My grandmother, Addie, wasn’t sure what she would find the first time she went to Mr. Haddad’s store in Meyronne, for everything had to be freighted in, a two-day wagon trip if coming from Morse or three days from Moose Jaw. As you can imagine, there was little that was fresh. Here’s what she saw (from Chapter 7 of “Our Bull’s Loose in Town!” Tales from the Homestead):

“I knew better than to expect shopping like in Toronto or even Dundalk; even so, my heart dropped when I saw the Meyronne store. A false front wooden building with a sign on the front that said, “General Store,” plopped out there in the bald prairie, no side-walk, no street, not even a hitching rail for the horses, just trails leading off in all directions.

We walked into the store and when my eyes adjusted to the dimness, I was quite surprised at what I saw.
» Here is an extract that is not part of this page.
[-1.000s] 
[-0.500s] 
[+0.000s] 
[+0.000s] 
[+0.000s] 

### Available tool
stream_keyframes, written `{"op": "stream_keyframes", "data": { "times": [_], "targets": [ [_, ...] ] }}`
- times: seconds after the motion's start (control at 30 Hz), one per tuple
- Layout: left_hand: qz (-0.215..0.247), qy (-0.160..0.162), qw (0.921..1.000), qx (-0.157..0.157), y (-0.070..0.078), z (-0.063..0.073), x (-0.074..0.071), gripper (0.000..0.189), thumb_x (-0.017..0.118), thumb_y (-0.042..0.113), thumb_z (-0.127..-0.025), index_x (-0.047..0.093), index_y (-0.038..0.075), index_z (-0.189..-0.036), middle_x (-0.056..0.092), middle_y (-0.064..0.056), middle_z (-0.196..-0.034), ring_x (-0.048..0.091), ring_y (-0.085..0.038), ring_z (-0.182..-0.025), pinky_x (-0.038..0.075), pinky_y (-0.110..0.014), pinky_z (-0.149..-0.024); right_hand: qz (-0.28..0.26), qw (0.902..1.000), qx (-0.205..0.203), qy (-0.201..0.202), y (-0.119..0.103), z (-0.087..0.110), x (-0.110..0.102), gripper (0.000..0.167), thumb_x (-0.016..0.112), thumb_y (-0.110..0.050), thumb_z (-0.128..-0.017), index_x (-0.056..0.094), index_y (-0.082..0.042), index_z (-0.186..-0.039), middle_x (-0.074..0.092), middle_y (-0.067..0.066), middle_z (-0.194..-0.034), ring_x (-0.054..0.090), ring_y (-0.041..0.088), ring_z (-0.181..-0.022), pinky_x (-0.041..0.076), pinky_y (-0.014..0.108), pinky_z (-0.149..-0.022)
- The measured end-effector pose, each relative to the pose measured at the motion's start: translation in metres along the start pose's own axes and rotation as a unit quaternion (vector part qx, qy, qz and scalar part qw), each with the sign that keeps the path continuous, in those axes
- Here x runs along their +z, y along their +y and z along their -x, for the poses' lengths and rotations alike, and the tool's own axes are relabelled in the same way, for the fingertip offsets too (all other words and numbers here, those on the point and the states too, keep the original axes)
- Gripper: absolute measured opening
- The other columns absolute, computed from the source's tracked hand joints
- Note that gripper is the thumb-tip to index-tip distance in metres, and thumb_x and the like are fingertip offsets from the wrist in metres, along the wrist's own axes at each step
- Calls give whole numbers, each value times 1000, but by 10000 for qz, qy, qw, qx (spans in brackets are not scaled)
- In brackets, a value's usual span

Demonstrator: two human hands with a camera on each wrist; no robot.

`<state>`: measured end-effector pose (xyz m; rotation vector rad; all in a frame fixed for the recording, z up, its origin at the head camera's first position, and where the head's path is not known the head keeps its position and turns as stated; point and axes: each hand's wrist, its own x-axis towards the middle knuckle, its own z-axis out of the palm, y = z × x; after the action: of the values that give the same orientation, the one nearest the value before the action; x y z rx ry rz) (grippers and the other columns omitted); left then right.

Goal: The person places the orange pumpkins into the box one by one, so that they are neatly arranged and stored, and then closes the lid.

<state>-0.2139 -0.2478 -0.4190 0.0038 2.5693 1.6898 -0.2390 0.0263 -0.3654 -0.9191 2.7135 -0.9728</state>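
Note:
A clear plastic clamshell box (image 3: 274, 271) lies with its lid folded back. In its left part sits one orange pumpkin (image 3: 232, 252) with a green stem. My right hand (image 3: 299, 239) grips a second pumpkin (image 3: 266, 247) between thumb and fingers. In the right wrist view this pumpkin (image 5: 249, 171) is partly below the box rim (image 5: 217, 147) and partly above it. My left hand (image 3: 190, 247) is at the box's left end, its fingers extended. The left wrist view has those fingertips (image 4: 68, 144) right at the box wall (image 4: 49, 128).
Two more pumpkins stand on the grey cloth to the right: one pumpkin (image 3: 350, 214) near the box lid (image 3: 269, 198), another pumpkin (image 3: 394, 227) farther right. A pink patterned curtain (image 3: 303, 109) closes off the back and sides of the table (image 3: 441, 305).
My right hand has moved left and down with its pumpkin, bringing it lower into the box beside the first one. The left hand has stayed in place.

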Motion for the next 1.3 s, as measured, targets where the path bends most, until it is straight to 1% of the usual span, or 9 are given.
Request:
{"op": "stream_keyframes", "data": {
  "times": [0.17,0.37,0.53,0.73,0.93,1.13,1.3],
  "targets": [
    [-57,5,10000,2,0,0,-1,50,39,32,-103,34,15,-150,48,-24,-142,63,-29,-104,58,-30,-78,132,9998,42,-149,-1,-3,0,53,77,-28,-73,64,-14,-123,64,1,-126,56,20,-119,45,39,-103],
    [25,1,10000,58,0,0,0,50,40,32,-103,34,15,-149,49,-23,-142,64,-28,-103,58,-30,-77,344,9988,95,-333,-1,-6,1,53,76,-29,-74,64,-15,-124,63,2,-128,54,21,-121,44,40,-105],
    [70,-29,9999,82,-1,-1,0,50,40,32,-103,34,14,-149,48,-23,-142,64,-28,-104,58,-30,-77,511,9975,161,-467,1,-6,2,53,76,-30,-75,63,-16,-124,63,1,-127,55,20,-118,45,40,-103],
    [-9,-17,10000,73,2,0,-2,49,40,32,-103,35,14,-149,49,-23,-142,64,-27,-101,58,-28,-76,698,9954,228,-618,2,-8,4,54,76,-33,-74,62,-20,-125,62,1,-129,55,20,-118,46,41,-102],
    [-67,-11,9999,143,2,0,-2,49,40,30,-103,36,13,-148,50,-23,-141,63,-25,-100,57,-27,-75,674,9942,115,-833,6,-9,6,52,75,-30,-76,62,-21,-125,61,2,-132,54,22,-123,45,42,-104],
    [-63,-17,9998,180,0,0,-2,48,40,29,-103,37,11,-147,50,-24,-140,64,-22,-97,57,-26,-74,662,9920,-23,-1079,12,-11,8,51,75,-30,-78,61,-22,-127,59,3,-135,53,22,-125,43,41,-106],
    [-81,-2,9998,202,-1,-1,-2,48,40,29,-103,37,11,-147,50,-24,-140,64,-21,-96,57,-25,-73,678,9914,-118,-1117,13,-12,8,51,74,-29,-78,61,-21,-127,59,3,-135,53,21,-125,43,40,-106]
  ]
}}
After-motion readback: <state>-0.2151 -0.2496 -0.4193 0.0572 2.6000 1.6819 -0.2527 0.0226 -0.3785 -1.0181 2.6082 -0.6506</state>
Oatmeal, flour, sugar, salt, tea, dried beans and peas, dry mustard, some canned goods – I remember canned sardines particularly, – crackers, pails of lard, and some dried apples, although they looked as if they had arrived last century. A barrel of pickles and another barrel of salt pork sat in a corner. One shelf held tin plates and cups, lamp chimneys and wicks, saucepans, frying pans and matches. Underneath were pails, kegs of nails and bottles of kerosene. Behind the counter, there were shelves of lye soap, liniment, Perry Davis Pain Killer and Dr. Thomas Eclectic Oil.”